What to produce →
There is material below. Print exactly the lines starting at the line with "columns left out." and ending at the line with "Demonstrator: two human", ends included, and no others.

Collected material →

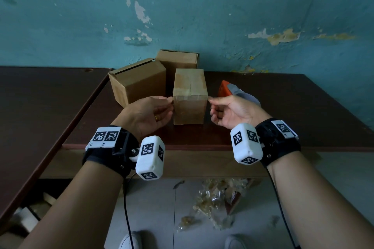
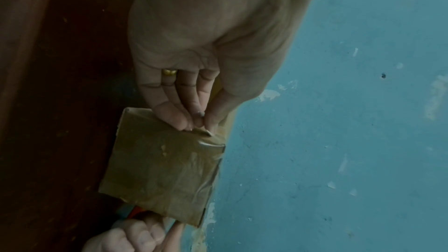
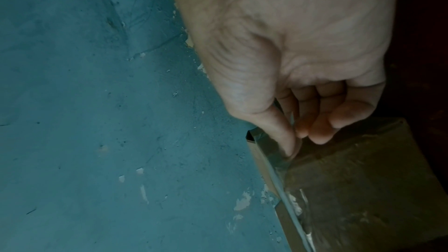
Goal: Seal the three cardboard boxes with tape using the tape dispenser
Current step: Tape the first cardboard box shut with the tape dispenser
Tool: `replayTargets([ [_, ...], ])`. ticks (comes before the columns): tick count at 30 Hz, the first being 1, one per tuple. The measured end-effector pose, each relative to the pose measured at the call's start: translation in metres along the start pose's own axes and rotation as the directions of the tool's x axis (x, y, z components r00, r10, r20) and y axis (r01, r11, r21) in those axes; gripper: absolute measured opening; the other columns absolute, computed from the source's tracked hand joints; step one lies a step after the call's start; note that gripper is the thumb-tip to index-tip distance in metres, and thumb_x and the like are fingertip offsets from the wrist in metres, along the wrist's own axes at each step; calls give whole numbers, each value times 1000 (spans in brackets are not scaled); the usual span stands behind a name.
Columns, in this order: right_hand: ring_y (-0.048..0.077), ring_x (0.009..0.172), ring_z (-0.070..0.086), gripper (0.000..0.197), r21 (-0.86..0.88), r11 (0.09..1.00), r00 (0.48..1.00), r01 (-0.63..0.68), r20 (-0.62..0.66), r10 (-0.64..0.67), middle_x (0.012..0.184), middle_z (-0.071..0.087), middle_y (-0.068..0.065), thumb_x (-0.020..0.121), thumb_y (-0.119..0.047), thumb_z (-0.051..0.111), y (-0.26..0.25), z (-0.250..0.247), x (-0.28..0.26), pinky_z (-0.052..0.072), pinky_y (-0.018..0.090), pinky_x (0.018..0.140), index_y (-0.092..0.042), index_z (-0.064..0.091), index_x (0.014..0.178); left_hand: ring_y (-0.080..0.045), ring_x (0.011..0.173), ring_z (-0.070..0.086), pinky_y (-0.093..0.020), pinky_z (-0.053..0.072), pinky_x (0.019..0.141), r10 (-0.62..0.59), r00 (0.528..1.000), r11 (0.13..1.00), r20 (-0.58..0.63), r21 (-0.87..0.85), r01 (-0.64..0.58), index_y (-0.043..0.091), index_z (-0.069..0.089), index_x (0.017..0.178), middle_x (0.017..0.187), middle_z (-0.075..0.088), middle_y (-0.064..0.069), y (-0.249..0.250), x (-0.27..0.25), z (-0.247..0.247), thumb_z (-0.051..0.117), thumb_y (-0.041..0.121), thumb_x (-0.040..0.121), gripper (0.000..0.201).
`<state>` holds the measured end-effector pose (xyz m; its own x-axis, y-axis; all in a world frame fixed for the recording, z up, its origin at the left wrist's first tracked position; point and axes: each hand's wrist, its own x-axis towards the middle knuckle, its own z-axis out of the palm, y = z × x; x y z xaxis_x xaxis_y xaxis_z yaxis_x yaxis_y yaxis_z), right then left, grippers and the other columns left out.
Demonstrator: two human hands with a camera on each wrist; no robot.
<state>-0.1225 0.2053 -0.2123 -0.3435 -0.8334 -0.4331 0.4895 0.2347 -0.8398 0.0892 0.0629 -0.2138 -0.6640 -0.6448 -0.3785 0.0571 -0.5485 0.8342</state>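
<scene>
Three cardboard boxes stand on the dark table (image 1: pixel 287 111). The front box (image 1: pixel 190 105) is upright, with clear tape (image 1: pixel 190 95) across its top and down its sides. My left hand (image 1: pixel 171 100) pinches the tape end at the box's upper left edge; thumb and fingertips (image 2: pixel 194 124) meet on a lifted tape flap (image 2: pixel 204 132). My right hand (image 1: pixel 210 99) is at the upper right edge, thumb (image 3: pixel 286 141) on the tape (image 3: pixel 278 162) with the forefinger beside it and the other fingers curled. The orange and grey tape dispenser (image 1: pixel 227 89) lies behind my right hand.
A second box (image 1: pixel 139 81) with a slightly raised top flap stands at the left, and a third box (image 1: pixel 178 60) behind it against the teal wall. Another table (image 1: pixel 40 97) adjoins on the left. Crumpled clear scraps (image 1: pixel 218 200) litter the floor below.
</scene>
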Motion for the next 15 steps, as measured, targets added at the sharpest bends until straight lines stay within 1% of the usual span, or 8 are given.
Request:
replayTargets([
  [2, 11, 69, 58, 6, 9, 1000, 1000, -9, -11, 9, 76, 61, 2, 97, -9, 69, 1, -2, 1, 49, 25, 67, -7, 72, 102, -13, 86, 67, -22, 61, 68, -29, 999, 999, 23, 26, 29, 12, 68, 104, 96, 70, -4, 1, -1, -1, 77, 12, 90, 16],
  [5, 11, 68, 60, 16, 0, 1000, 1000, -11, -13, 11, 76, 61, 1, 93, -12, 73, 3, -3, 3, 50, 24, 65, -7, 70, 108, -9, 80, 66, -21, 59, 68, -79, 996, 994, 43, 75, 76, 12, 71, 102, 91, 70, 0, 1, -2, -3, 80, 20, 78, 26],
  [7, 11, 68, 59, 15, -13, 1000, 1000, -15, -19, 15, 74, 60, 0, 93, -13, 74, 3, -3, 2, 50, 25, 65, -8, 69, 106, -9, 76, 65, -20, 58, 65, -97, 994, 992, 46, 89, 93, 12, 71, 105, 89, 68, 1, 0, -2, -3, 79, 22, 85, 23],
  [9, 12, 69, 59, 9, -2, 1000, 999, -26, -21, 26, 73, 60, 0, 94, -13, 74, 2, -3, 0, 49, 26, 66, -9, 69, 101, -10, 76, 63, -20, 58, 62, -103, 994, 990, 39, 99, 99, 12, 71, 108, 88, 68, 1, -1, -1, -3, 76, 24, 93, 20],
  [10, 13, 70, 59, 7, -4, 999, 999, -32, -25, 32, 74, 60, 1, 95, -12, 74, 2, -2, 0, 50, 27, 66, -9, 69, 98, -10, 76, 62, -21, 58, 62, -104, 994, 990, 34, 103, 100, 12, 71, 109, 88, 68, 0, -2, -1, -3, 76, 24, 94, 20],
  [11, 15, 71, 60, 5, -19, 999, 999, -33, -37, 32, 77, 62, 4, 95, -7, 73, 4, -1, -1, 51, 27, 66, -8, 68, 96, -10, 76, 63, -20, 58, 62, -105, 994, 989, 32, 110, 101, 11, 71, 109, 87, 68, 0, -2, -1, -3, 76, 24, 95, 20],
  [13, 19, 73, 63, 10, -68, 998, 996, -9, -84, 3, 85, 65, 10, 94, 5, 70, 11, 2, 1, 56, 27, 63, -5, 67, 94, -10, 75, 64, -21, 59, 61, -106, 994, 985, 16, 138, 103, 10, 71, 106, 85, 68, -1, -4, 0, -3, 76, 23, 95, 18],
  [15, 22, 74, 65, 11, -95, 995, 992, 28, -118, -40, 86, 66, 13, 95, 9, 66, 16, 4, 3, 59, 26, 60, -3, 66, 93, -10, 72, 65, -21, 59, 61, -97, 995, 984, -4, 152, 97, 10, 72, 104, 83, 68, -2, -7, 2, -3, 77, 20, 95, 15],
])
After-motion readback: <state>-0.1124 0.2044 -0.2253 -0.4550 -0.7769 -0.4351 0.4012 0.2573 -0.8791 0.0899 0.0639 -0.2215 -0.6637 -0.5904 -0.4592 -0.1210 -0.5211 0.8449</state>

Worked solution →
`<state>` holds the measured end-effector pose (xyz m; its own x-axis, y-axis; all in a world frame fixed for the recording, z up, its origin at the left wrist's first tracked position; point and axes: each hand's wrist, its own x-axis towards the middle knuckle, its own z-axis out of the palm, y = z × x; x y z xaxis_x xaxis_y xaxis_z yaxis_x yaxis_y yaxis_z), right then left, grippers and the other columns left out.
Demonstrator: two human hands with a camera on each wrist; no robot.

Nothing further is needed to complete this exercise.